=== Data excerpt ===

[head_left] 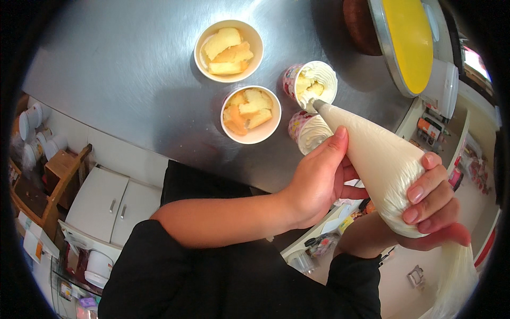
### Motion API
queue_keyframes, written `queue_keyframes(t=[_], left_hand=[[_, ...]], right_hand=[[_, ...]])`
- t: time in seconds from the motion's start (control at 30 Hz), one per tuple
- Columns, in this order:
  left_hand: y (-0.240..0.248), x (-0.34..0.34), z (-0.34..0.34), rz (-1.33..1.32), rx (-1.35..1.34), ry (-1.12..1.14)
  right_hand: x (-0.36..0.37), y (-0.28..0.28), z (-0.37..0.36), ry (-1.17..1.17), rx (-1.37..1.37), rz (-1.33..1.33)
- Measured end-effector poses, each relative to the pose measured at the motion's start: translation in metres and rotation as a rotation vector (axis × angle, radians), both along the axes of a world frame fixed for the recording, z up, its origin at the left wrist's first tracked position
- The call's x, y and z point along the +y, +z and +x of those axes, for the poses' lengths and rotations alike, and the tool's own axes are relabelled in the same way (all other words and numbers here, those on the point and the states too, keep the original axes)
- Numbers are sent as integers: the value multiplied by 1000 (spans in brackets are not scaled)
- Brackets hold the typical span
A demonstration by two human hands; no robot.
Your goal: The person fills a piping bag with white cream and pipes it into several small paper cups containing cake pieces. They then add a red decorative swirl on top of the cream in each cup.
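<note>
A full piping bag of pale cream slants across the right side, its metal nozzle down at the rim of a patterned paper cup. Cream rings the inside of that cup around yellow cake pieces. My left hand supports the bag's lower part, thumb along its side. My right hand is wrapped around the wide top end, and loose plastic trails below it. Partly hidden behind the bag, a second patterned cup is topped with piped cream. Left of these, two paper cups contain torn sponge cake pieces.
The cups stand on a shiny metal table. A round yellow-topped stand rises at the far right. White cabinets and a wooden rack are at the left. Shelves with packages lie past the table's right edge.
</note>
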State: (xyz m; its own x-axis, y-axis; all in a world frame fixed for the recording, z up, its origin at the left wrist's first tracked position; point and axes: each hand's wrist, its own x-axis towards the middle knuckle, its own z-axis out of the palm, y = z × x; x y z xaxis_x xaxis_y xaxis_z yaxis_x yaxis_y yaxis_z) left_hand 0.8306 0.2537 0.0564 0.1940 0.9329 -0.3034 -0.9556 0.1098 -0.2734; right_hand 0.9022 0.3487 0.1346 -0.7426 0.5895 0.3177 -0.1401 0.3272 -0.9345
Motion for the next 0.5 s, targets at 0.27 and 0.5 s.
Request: queue_keyframes(t=[0.27,0.5], left_hand=[[-7,-3,-3,9,-33,30],[-7,1,-11,26,-20,52]], right_hand=[[8,1,-8,99,-109,-45],[13,1,-19,70,-103,-39]])
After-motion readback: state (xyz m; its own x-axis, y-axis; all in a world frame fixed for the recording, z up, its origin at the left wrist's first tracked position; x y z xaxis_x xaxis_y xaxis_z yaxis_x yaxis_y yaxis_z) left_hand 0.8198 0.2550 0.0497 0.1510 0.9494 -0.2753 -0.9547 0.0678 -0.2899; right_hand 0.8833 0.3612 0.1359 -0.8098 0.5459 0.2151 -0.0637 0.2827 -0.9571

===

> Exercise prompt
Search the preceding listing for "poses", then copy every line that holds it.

> Reply to the exercise
- Measured end-effector poses, each relative to the pose measured at the motion's start: translation in metres and rotation as a rotation vector (axis × angle, radians), both along the axes of a world frame fixed for the recording, z up, its origin at the left wrist's first tracked position
- The call's x, y and z point along the +y, +z and +x of those axes, for the poses' lengths and rotations alike, and the tool's own axes are relabelled in the same way (all other words and numbers here, those on the point and the states too, keep the original axes)

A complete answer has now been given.